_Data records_
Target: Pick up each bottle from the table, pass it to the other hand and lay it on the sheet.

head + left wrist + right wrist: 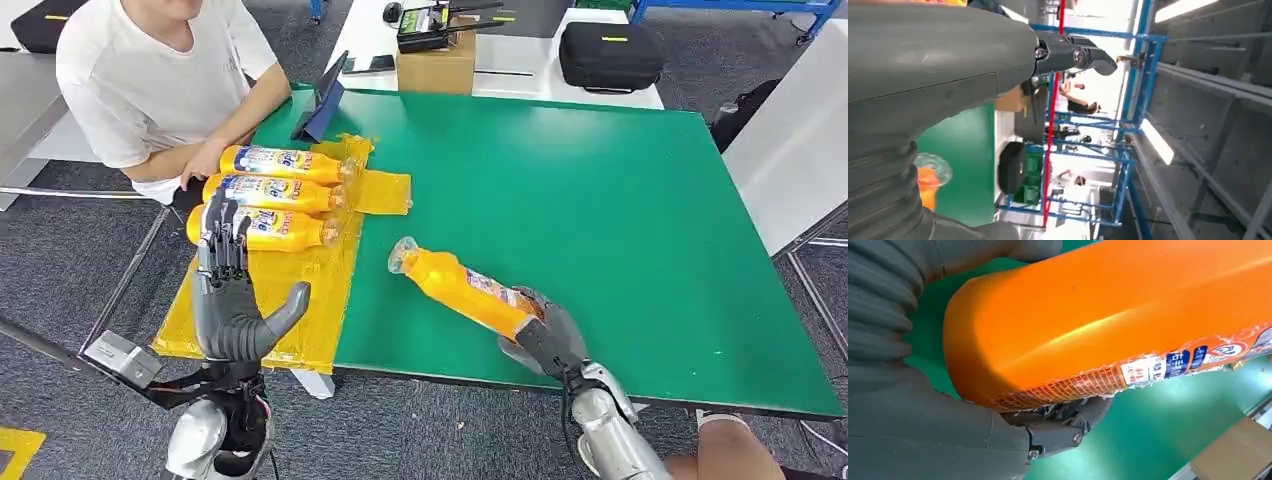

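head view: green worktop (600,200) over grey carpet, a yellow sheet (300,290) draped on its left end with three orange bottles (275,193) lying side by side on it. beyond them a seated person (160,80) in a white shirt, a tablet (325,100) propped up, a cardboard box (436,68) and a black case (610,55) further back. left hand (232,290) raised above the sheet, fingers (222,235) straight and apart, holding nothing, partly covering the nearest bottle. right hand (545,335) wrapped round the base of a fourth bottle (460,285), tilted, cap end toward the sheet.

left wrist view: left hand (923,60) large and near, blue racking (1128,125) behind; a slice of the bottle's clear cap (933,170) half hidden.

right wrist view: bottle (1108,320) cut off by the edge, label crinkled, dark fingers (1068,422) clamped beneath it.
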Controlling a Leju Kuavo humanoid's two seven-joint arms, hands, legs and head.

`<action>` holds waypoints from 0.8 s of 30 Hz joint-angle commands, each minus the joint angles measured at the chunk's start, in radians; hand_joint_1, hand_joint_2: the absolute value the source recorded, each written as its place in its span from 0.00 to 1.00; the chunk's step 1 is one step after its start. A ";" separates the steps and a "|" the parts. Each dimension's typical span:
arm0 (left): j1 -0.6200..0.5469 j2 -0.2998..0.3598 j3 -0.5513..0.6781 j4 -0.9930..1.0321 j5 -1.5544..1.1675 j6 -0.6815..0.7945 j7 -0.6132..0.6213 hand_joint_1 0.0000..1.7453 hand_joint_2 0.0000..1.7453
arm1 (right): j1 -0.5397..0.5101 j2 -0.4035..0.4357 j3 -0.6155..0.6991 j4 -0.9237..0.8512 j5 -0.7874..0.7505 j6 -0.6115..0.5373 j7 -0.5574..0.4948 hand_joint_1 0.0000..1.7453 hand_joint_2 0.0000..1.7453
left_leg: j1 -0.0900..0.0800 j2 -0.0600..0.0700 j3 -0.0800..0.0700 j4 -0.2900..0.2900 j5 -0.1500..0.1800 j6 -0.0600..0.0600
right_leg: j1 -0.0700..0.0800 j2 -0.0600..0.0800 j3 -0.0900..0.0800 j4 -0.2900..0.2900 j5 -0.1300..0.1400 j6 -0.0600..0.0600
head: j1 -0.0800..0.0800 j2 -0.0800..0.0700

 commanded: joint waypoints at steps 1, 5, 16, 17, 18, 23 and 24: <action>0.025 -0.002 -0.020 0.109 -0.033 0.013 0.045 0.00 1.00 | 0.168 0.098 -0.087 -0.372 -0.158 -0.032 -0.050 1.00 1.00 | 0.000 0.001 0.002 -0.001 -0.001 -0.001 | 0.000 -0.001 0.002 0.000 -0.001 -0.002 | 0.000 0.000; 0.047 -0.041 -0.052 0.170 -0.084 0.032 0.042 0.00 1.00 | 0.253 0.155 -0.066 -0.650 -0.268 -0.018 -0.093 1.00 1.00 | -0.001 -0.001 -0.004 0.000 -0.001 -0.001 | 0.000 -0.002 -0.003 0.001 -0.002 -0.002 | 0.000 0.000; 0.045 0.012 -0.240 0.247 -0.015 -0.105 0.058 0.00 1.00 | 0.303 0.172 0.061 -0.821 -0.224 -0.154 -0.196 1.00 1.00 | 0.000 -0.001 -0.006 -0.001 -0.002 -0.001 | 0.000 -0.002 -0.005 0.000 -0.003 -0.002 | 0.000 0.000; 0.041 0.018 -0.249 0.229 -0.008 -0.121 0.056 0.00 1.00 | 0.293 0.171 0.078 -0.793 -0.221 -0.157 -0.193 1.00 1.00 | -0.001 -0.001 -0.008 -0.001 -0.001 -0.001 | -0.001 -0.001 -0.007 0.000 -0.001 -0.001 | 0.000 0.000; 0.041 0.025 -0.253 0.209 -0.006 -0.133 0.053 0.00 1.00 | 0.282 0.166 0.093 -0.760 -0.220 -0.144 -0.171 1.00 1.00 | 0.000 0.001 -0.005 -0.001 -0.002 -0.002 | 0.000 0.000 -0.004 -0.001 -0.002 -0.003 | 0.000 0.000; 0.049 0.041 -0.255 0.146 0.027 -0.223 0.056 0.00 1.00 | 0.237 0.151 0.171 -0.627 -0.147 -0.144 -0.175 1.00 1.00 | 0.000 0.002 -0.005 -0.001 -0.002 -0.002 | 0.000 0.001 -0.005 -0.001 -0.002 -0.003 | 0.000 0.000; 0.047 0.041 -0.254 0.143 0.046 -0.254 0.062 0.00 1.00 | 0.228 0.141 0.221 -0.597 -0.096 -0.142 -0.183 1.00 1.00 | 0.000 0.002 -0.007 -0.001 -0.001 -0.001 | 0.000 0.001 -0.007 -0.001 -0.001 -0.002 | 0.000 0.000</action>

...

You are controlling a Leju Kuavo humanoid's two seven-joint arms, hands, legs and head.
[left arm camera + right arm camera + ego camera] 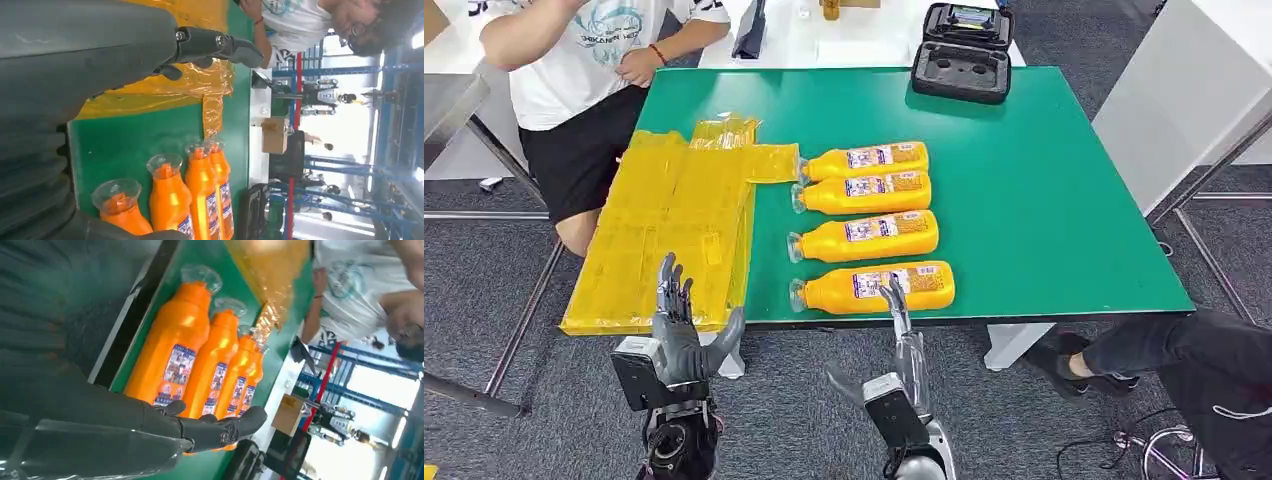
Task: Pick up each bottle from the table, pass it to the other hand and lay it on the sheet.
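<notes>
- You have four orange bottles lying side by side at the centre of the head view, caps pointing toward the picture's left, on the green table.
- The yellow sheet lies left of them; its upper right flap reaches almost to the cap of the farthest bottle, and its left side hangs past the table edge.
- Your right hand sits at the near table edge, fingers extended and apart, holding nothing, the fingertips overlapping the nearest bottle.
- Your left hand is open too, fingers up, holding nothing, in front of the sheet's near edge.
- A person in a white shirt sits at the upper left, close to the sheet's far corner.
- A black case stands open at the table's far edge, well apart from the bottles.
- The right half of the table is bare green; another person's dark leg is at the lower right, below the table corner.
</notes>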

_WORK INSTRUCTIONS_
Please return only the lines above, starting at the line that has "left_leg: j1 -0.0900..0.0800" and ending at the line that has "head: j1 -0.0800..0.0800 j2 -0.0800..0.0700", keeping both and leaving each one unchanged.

_WRITTEN RESPONSE_
left_leg: j1 -0.0900..0.0800 j2 -0.0600..0.0700 j3 -0.0800..0.0700 j4 -0.2900..0.2900 j5 -0.1500..0.1800 j6 -0.0600..0.0600
right_leg: j1 -0.0700..0.0800 j2 -0.0600..0.0800 j3 -0.0900..0.0800 j4 -0.2900..0.2900 j5 -0.1300..0.1400 j6 -0.0600..0.0600
head: j1 -0.0800..0.0800 j2 -0.0800..0.0700

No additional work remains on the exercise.